No obstante, pienso que no hay que darledemasiadas vueltas a estas cosas, ni a la vida en general. La mayoría de las veces lo único que hay que hacer con la vida, es vivirla, pero vivirla con mayúsculas, apreciando cada una de las pequeñas o grandes cosas que tenemos y dejándonos llevar por el momento que, en definitiva, es lo único que tenemos. Sólo entonces podemos llegar incluso a acariciar con la punta de los dedos la felicidad que tanto anhelamos. Pero
no sé porqué algo tan aparentemente sencillo nos cuesta tanto ponerlo en práctica.

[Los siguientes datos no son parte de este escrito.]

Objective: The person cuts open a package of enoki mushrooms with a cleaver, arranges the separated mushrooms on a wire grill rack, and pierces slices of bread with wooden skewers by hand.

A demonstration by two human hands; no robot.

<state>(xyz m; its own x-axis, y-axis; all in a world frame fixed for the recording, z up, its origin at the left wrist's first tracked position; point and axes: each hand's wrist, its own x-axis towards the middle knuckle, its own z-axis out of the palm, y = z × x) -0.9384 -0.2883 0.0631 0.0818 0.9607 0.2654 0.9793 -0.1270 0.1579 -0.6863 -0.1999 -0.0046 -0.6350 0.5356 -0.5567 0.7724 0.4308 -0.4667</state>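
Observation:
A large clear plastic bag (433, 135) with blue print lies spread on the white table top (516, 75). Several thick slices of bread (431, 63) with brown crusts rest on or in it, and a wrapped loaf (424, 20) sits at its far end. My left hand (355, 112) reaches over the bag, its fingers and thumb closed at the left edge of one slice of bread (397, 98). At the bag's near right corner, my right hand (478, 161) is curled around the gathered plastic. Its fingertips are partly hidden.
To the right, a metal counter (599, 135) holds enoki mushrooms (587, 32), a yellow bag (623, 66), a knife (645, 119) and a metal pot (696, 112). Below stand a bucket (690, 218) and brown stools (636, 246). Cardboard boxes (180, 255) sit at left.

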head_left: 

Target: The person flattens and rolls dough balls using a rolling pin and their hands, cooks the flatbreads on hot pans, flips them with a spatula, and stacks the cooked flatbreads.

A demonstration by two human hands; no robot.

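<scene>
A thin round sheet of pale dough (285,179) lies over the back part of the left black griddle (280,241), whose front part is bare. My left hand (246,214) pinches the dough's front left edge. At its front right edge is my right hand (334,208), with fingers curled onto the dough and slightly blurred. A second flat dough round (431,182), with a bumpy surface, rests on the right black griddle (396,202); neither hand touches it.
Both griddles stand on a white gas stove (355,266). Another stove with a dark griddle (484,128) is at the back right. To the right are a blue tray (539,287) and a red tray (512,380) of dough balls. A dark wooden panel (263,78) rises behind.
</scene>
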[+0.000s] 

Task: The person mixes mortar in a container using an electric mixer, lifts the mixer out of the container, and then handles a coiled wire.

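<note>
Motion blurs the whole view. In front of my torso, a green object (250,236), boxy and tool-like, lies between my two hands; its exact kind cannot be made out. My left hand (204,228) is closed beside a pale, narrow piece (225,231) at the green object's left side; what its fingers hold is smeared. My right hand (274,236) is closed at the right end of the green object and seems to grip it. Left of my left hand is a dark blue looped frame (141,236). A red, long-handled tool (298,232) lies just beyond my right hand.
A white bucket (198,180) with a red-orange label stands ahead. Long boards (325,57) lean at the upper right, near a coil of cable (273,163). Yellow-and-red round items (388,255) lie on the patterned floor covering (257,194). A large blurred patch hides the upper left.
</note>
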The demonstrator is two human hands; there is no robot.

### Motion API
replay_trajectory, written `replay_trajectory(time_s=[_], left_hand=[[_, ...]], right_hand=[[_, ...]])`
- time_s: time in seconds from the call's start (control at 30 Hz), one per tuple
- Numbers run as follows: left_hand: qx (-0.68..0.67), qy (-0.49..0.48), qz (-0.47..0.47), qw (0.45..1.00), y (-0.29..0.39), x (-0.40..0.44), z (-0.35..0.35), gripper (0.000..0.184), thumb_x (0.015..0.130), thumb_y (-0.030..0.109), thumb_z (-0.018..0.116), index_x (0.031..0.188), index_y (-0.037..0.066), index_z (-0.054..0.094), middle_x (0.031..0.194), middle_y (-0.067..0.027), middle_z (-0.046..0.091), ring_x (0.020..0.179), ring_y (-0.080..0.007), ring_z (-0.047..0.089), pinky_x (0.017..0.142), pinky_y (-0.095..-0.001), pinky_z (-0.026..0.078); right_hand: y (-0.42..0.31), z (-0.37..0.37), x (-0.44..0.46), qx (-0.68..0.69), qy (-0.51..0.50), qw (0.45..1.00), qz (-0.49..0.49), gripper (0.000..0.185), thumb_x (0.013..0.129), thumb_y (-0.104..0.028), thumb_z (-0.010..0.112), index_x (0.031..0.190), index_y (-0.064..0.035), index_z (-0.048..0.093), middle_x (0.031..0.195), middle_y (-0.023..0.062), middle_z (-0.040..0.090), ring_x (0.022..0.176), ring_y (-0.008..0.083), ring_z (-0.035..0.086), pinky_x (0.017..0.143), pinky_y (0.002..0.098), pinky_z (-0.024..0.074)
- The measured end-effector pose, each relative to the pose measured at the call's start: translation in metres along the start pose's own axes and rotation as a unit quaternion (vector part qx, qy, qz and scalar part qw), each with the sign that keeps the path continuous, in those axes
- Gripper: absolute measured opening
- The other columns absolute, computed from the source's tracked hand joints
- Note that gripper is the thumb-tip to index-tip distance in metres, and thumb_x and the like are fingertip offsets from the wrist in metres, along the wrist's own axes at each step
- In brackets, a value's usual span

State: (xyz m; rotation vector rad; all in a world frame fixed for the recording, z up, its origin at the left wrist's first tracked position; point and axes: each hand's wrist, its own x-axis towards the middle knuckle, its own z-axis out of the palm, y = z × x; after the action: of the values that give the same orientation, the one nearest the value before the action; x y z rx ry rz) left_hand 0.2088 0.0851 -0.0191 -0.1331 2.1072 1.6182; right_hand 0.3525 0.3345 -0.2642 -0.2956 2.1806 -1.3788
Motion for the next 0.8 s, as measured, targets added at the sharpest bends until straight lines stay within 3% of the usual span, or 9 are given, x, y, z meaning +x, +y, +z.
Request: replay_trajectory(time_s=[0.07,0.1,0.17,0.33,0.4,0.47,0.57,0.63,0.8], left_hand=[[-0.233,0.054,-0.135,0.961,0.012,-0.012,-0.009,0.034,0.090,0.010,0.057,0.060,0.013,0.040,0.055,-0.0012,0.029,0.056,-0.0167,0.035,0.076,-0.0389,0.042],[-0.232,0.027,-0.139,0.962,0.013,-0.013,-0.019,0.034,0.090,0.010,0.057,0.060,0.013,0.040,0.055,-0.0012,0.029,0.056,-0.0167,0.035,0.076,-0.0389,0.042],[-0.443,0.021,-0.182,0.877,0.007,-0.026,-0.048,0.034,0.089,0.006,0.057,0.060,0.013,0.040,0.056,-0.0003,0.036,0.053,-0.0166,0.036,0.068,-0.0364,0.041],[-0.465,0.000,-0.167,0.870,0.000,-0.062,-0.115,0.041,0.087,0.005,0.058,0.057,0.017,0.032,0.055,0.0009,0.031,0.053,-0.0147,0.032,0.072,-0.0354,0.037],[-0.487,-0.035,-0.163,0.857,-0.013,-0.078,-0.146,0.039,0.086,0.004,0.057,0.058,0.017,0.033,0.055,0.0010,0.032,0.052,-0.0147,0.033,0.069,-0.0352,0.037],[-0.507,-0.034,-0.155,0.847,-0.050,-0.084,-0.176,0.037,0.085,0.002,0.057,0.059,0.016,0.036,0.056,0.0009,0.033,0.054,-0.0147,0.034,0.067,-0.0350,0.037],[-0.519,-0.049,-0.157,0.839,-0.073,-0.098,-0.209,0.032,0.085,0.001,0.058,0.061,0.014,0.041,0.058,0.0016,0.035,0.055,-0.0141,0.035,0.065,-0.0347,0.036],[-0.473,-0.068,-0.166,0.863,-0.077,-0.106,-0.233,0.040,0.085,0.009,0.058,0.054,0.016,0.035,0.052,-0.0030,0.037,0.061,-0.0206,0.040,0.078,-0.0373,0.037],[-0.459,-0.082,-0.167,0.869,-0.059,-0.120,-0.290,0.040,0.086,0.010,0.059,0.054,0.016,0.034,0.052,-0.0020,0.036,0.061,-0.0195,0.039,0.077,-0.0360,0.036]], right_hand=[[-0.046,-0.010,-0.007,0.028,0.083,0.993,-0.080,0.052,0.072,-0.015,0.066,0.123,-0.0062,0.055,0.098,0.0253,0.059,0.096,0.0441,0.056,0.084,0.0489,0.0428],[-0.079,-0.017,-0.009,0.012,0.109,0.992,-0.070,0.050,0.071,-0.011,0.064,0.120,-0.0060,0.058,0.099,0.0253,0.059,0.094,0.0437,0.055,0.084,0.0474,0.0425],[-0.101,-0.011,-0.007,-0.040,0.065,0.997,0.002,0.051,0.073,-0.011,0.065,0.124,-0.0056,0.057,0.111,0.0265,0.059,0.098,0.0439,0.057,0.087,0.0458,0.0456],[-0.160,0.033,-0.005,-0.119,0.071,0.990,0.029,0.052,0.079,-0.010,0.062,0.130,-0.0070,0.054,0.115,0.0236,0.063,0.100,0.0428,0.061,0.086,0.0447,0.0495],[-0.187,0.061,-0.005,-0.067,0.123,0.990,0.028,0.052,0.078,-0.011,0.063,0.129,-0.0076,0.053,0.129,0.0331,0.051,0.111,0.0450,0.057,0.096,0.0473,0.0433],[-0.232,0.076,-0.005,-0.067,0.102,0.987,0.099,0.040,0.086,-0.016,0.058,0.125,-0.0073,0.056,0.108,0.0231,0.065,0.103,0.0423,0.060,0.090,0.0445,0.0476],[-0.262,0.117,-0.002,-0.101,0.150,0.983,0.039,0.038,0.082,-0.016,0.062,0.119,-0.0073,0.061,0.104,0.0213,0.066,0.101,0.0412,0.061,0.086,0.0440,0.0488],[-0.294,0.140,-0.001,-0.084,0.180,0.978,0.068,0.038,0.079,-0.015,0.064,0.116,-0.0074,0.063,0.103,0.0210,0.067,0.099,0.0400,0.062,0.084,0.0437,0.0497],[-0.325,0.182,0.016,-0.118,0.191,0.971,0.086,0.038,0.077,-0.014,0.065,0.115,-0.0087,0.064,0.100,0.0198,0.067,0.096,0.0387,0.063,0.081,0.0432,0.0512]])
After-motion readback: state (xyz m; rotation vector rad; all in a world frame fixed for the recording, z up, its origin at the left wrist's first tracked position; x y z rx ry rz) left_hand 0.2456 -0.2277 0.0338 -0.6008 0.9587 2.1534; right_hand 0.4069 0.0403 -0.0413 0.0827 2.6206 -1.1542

Perdón por la extensión y por la parrafada, pero ha salido así sobre la marcha.

Ela dijo...

¡Hola Gratal_40! No me importa que te extiendas, es más, lo prefiero. Estoy en parte de acuerdo con las cosas que dices sobre la dificultad de conocer nuestro inconsciente, e incluso el consciente, y que la vida, principalmente, hay que vivirla.
Lo que pasa es que creo que para vivir la vida en toda su plenitud necesitamos saber quiénes somos, saber cuáles son nuestros deseos, ilusiones, miedos, dudas, rencores, amores.
Y necesitamos saberlo para, si es posible, superar, por ejemplo, miedos irreales o reales de cosas que se pueden mejorar.
También necesitamos saberlo, aunque no podamos cambiarlo, para asumirlo, para contar con una determinada debilidad y que su presencia no nos haga daño.
Respecto a las cosas buenas, creo que todos tenemos bastantes y que se trata de ponerlas todas sobre la mesa y a partir de ahí construir en positivo nuestra vida, potenciándolas, añadiendo nuevas. Cada uno somos irrepetibles, a pesar de nuestras limitaciones, y eso es algo que cada uno debemos descubrir con una intensidad suficiente para que nuestra vida en sí misma tenga sentido y no necesitemos de nadie más existencialmente, aunque luego siempre necesitamos de los demás, y nuestra vida sólo sea posible porque ha habido alguien que nos ha dado a luz y eso no hay que olvidarlo.
Todo esto opino que es un ejercicio principalmente del corazón, donde creo que hay una parte afectiva, por supuesto, porque, si no, en qué otro lugar podría estar esa dimensión de la persona, y otra que son los valores que tenemos (buenos o manos). Si no, en qué lugar están las convicciones más íntimas de las personas, esas que nos llevan a actuar cada segundo de una determinada manera, que son muchas veces inconscientes, pero que opino que hay que conocer para saber de qué vamos. Conocemos con la inteligencia, pero los valores no son solo algo conocido, sino querido, o al menos, asumido.

Sergio dijo...

¿Por qué no habilitas el modo completo de lectura para reader?

Ela dijo...

Por que no sé como se hace... pero investigo y, si procede, lo pongo.

¡Gracias!

Ela dijo...

Ese porque va junto... lo siento...

Ela dijo...

Sergio,
No consigo encontrar eso que me dices. Lo siento.

Sergio dijo...

Perdona, ¡se me había olvidado responderte!